There's the write path from B2 receives your bits to when they're stored on disk, for one. You could have unforeseen bugs in the code sitting on the other end of their upload URL (it's probably not all theirs, and even if it was it was written by human developers).

Or B2's internal network path (if they have any) between that and the disk. Ideally that would provide integrity too, but maybe not. They offer a low price point and call out other compromises they make to achieve it (e.g. limited load balancing) - so while I really doubt it, it's remotely plausible they deem the internal overhead of SSL too high.

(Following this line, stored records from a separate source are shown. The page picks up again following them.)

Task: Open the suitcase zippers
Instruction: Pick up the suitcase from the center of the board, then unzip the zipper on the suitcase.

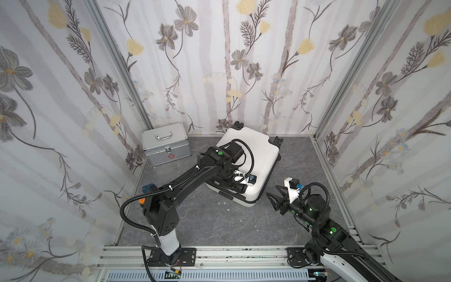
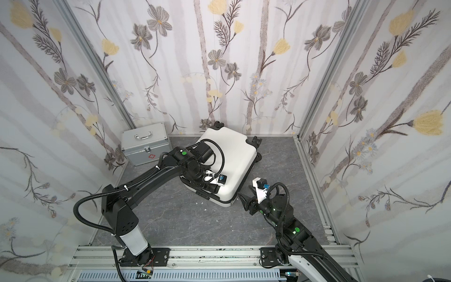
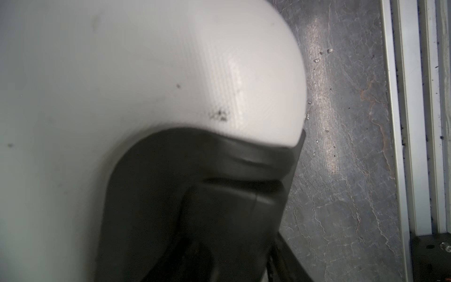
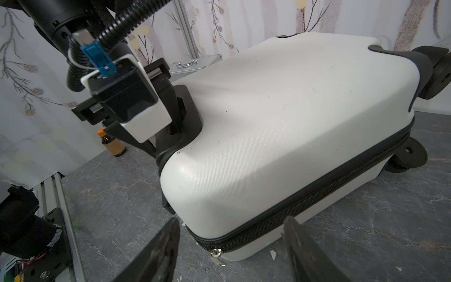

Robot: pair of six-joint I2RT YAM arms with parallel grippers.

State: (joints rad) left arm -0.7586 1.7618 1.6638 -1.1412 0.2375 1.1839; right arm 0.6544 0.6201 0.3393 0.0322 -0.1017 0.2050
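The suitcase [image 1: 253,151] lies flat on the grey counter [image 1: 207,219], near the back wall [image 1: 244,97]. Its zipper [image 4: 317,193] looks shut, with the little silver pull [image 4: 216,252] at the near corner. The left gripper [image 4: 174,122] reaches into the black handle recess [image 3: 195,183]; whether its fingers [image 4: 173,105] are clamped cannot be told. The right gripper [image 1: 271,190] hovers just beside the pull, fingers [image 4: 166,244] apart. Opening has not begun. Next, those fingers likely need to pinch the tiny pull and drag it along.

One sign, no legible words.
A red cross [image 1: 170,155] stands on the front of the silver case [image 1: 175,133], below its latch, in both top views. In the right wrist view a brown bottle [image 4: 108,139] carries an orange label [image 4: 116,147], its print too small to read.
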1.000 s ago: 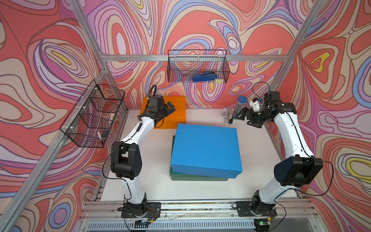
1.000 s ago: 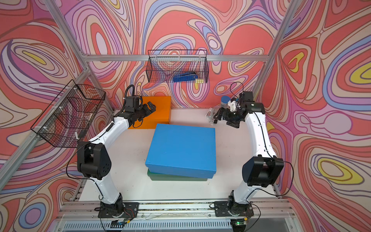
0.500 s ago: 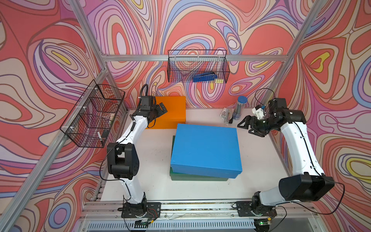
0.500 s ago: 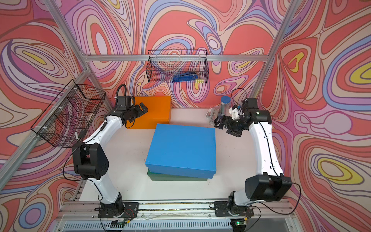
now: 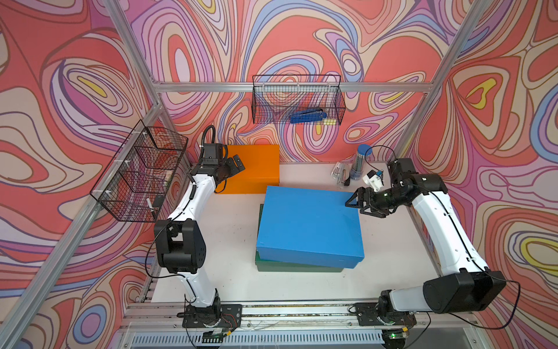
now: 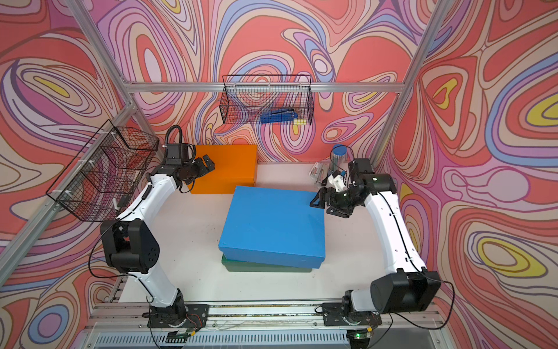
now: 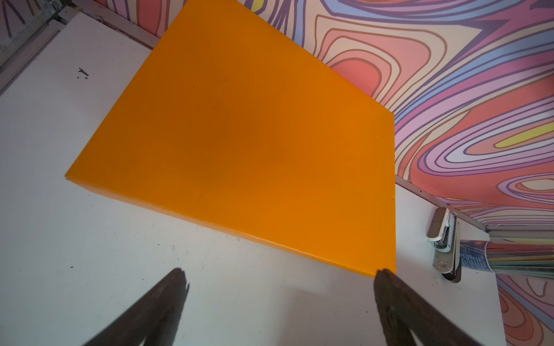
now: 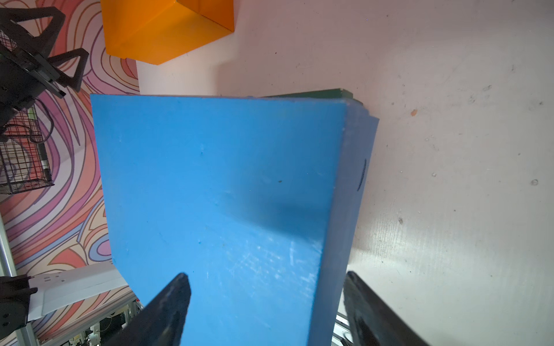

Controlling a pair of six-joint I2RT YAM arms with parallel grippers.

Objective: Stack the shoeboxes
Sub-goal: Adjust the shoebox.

But then there's the potential for mismatch between "what the customer thinks they uploaded" and "what the customer actually uploaded" too! Less of an issue for now because their API only appears to support uploading files all at once, but eventually I'm sure they'll support a multipart upload scheme like the other platforms do. At which point uploads become more complicated since clients need to retain state and potentially resume. What if a client screws it up and there's some off-by-one error (or whatever)? If you can provide instant feedback, at upload time, that your clients provided bogus data, that's a good thing.

You can argue it's a painful requirement to force on users since it means they have to track/compute it themselves (might be nontrivial for streaming applications), which is fair. But there are enough points of failure, and the numbers so large, that errors happening is a fact and you really need to insure against it. Especially here, your entire reason for existing is to reliably store bits so it's kinda important to get it provably right.

It seems completely sensible to err on the side of caution, especially as a new and relatively unproven platform (as an object storage platform provider I mean, obviously they have tons of experience storing things).

There are many places in your stack where data corruption can and will occur. You are correct that TLS provides payload integrity on a per-packet basis - but it doesn't protect you against silent truncation (to fight this, always declare and check content-length, or use chunked encoding). I have seen corruption occur in NIC buffers, ECC'd main memory, Xen MMU'd memory pages (yes, Xen was responsible), and multiple places in HTTP server and client stacks. None of those failures manifested until hundreds of terabytes of data had successfully gone through the system.

If you're handling data on behalf of others, it's paramount that you checksum data end-to-end. Amazon S3 allows you to do this by sending the MD5 or SHA along with the data. Google GCE allows you to do this with CRCs (which, despite what others in this thread say, are more appropriate for the task than crypto hashes, as long as you use enough bits).

A cryptographic hash is pretty much as fast as anything else, and lets you be certain. There's no good reason to use anything else.
Apparently, SHA-1 is pretty slow compared to others, about 20x slower than the fastest hash algorithms out there.

https://github.com/Cyan4973/xxHash

You would think, that if it's just being used as a checksum, anything that passes https://code.google.com/p/smhasher/wiki/SMHasher with high marks would be sufficient.

Why would you want 'just' a checksum? I want something I can rely on. If I have to dedicate half a core per gbps of internet-crossing upload, that's not a big deal.
The purpose here is not to secure your data against an attacker (that's what TLS is for), or even against errors in transmission (as others have noted, TLS has you covered there as well) - you need something simple and inexpensive to secure against errors in hardware/memory before/after it enters that pipeline. While you shouldn't under-solve a problem, there are real costs to over-solving the problem as well.
The CRC in TCP is not powerful enough, but CRCs can be adjusted to be arbitrarily powerful. The main advantage of CRCs is that they can be independently computed for multiple parts and combined when concatenating the parts.
The CRC in TCP is weak. CRCs can be made arbitrarily powerful and still retain their key advantage: they can be computed independently and then combined when concatenating the parts. That key advantage, combined with a strong CRC, is what provides an elegant solution to the 2-pass problem.